# Evaluation of Logs
Tensorboard logs play a huge role in evaluating our model performance
This script focuses on getting the necessary information from a log directory to have educated information on the model performance.

In [6]:
import os
import numpy as np
from tensorboard.backend.event_processing.event_accumulator import EventAccumulator

log_dir = r"C:\Users\Admin\Documents\MasterThesis\results\ResNet_BCos_224\seed_0\tensorboard_logs_fold_1"
event_acc = EventAccumulator(log_dir)
event_acc.Reload()

# List all available scalars
available_tags = event_acc.Tags()["scalars"]
print("Available scalars:", available_tags)

# Extract scalar values per epoch
precision_values = event_acc.Scalars("Metrics/Precision")
accuracy_values = event_acc.Scalars("Accuracy/Validation")
f1_values = event_acc.Scalars("Metrics/F1")
recall_values = event_acc.Scalars("Metrics/Recall")
auc_values = event_acc.Scalars("Metrics/AUC")


# Get epoch-wise values
epochs = [x.step for x in precision_values]
accuracy_scores = [x.value for x in accuracy_values]
f1_scores = [x.value for x in f1_values]
precision_scores = [x.value for x in precision_values]  # Convert to list
recall_scores = [x.value for x in recall_values]  # Convert to list

# Compute mean, min, max precision
mean_precision = np.mean(precision_scores)
minimum_precision = np.min(precision_scores)
maximum_precision = np.max(precision_scores)

print(f"Mean Average Precision (mAP): {mean_precision}")
print(f"Min Precision: {minimum_precision}")
print(f"Max Precision: {maximum_precision}")

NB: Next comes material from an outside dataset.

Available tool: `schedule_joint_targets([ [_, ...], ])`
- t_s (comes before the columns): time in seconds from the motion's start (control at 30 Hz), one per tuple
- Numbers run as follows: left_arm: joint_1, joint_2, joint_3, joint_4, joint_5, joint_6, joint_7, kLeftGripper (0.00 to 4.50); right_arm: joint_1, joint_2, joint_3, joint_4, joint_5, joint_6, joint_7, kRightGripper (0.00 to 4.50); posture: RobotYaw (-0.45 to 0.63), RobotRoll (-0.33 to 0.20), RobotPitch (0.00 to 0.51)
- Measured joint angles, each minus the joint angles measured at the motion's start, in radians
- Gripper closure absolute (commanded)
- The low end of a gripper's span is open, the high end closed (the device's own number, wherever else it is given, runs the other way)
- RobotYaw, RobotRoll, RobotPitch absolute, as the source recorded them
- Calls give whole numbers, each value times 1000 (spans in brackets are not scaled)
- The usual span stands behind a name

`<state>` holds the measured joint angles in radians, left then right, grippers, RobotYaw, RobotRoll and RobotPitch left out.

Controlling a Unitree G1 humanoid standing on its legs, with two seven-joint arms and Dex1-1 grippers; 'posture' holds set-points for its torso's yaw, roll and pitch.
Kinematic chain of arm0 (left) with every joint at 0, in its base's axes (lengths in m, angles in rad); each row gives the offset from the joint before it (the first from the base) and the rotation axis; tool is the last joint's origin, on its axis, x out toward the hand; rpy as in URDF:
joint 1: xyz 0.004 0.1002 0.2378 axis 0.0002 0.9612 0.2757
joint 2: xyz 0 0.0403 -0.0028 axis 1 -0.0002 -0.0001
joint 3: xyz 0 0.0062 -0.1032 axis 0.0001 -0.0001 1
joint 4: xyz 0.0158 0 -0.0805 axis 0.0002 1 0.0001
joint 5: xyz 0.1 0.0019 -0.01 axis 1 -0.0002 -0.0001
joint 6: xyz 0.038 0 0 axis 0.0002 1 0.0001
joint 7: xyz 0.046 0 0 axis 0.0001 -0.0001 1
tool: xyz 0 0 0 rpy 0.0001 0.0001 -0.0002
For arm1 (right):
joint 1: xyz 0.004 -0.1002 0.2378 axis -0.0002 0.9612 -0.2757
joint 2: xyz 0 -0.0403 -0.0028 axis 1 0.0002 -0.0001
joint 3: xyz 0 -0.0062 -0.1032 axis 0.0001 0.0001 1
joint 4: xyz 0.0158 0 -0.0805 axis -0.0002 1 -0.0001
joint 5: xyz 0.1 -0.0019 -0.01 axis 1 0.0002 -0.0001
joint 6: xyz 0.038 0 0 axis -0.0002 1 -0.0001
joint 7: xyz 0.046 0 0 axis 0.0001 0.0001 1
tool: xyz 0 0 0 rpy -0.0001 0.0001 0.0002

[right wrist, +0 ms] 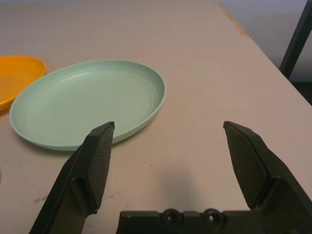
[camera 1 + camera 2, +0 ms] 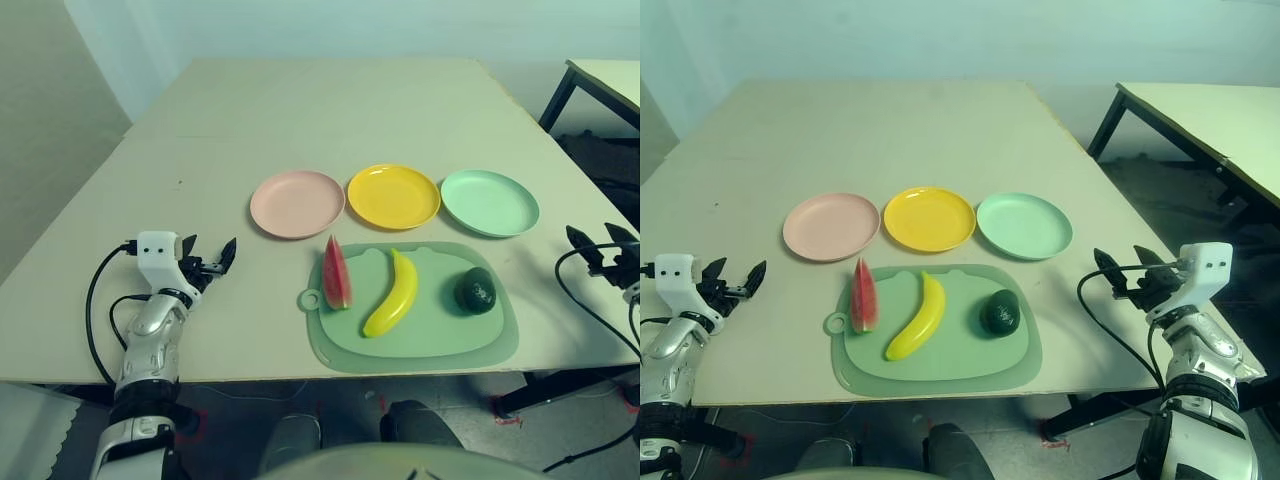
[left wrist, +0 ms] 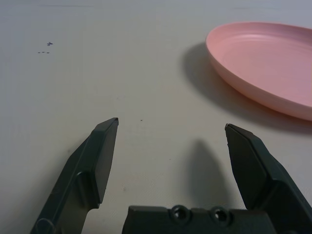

# Compute mean, min, max accuracy
mean_accuracy = np.mean(accuracy_scores)
minimum_accuracy = np.min(accuracy_scores)
maximum_accuracy = np.max(accuracy_scores)

print()
print(f"Mean Accuracy: {mean_accuracy}")
print(f"Min Accuracy: {minimum_accuracy}")
print(f"Max Accuracy: {maximum_accuracy}")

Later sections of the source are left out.